Introduction#

The software industry, once a leader in digital innovation, is now facing significant challenges due to the rise of "agentic" artificial intelligence (AI) tools. A recent report from Goldman Sachs highlights concerns that these advanced AI technologies could disrupt traditional business models, leading to a reevaluation of software stocks.

The Role of Defensive Moats#

While the threat of disruption is evident, many analysts believe that claims of the demise of traditional software are overstated. Established software companies have what are known as "moats"—competitive advantages that protect them from new entrants. These include deep integration into business operations, extensive data for training AI models, and strong customer relationships. Gabriela Borges from Goldman Sachs notes that legacy companies are not idle; they are innovating and adapting, which could position them favorably in the evolving market.

Integrating AI into Existing Platforms#

Instead of being replaced, many legacy software firms are incorporating AI capabilities into their existing products. This strategy allows them to leverage the benefits of AI while maintaining their market share against emerging startups. However, Rick Sherlund of Sherlund Partners warns that while these moats provide time for adaptation, the extent of transformation needed to stay competitive remains uncertain.

Focus on Earnings Stability#

In the short term, the main challenge for the tech sector is achieving stable earnings to support share prices.
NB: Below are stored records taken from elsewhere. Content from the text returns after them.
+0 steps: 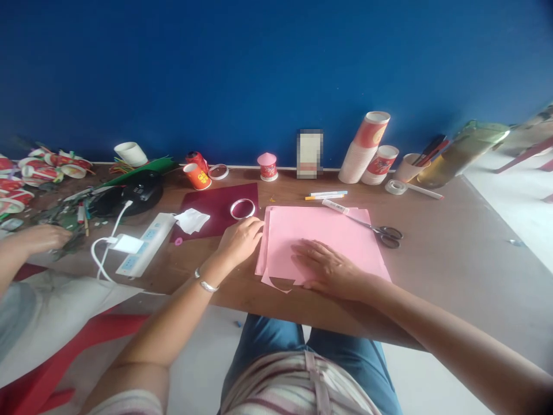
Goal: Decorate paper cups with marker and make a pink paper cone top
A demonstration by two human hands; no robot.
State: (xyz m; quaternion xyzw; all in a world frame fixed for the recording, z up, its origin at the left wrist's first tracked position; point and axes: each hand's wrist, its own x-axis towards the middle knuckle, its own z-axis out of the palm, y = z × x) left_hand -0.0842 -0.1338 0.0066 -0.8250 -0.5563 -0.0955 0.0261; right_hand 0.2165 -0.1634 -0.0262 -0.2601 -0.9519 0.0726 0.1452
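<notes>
Several pink paper sheets [328, 225] lie stacked on the table in front of me, with a curved piece cut from the lower left of one. My right hand [326, 268] rests flat on the stack, fingers stretched out. At the stack's left edge, my left hand [242, 241] has its fingers bent together on the paper's border. A roll of tape [242, 209] sits just behind that hand, on dark red paper [203, 202]. Scissors [386, 235] lie over the right part of the pink sheets, and a white capped marker [335, 206] lies across their top edge.
A cup with a pink cone roof [268, 166] stands by the blue wall. Stacked paper cups [360, 153], a pen cup [410, 168] and a bottle [458, 153] are at back right. A power strip [144, 245] lies left, near another person's hand [47, 237].
</notes>
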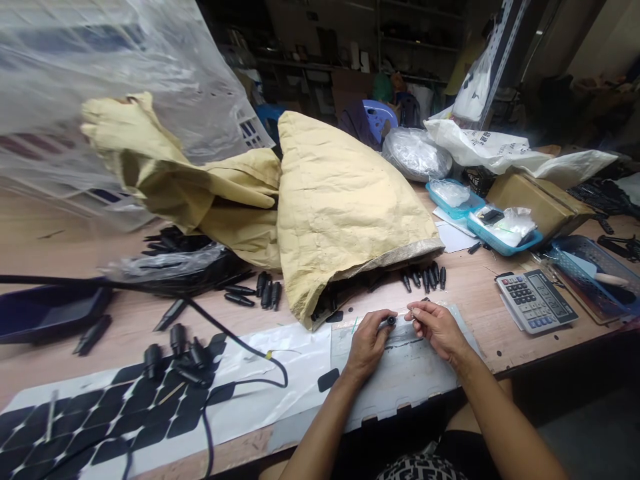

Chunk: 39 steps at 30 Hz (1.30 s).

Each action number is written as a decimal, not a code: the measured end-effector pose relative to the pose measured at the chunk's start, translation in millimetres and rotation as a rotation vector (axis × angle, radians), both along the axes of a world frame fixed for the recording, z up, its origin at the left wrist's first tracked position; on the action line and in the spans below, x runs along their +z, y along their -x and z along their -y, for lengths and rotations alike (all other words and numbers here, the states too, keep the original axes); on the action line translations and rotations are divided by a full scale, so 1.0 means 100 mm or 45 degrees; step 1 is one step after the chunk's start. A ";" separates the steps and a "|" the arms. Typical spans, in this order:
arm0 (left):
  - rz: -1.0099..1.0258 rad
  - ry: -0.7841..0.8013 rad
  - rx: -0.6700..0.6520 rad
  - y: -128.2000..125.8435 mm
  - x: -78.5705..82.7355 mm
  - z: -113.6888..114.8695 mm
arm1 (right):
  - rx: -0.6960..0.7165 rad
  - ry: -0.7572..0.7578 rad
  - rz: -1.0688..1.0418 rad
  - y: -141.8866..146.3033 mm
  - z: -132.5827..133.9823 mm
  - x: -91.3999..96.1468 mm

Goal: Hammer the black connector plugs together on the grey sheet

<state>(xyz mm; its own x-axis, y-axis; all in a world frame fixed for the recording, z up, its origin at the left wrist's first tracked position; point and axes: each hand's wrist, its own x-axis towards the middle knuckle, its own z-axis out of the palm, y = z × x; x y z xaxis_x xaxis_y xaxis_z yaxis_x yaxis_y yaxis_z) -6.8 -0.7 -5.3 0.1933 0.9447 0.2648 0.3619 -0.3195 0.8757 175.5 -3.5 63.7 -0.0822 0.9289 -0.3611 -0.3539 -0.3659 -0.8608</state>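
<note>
My left hand is closed round a small black cylindrical part, whose round end faces me. Close beside it on the right, my right hand pinches something tiny and light-coloured between thumb and fingertips; its kind cannot be made out. Both hands hover over a clear plastic sheet at the table's front edge. Just beyond them, several black cylindrical parts stand and lean in a row by the mouth of a large yellow paper sack. More dark parts show inside the sack's opening.
A calculator, blue baskets and a cardboard box are at the right. To the left, a sheet of black stickers bears several black parts. A black cable crosses that side, near a dark blue tray.
</note>
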 end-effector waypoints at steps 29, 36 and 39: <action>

Investors are becoming more discerning, favoring companies that can show real productivity improvements. Goldman Sachs strategists stress that stabilizing share prices will depend on consistent earnings and a clear strategy for monetizing AI.

Despite market volatility, analysts believe that issues in software-related credit are unlikely to trigger a broader credit crisis. They advise investors to be selective in their choices, as the AI revolution is creating a divided market where firms that do not adapt risk falling behind. As automation reduces software development costs, the focus may shift from the software itself to the intelligence embedded within it.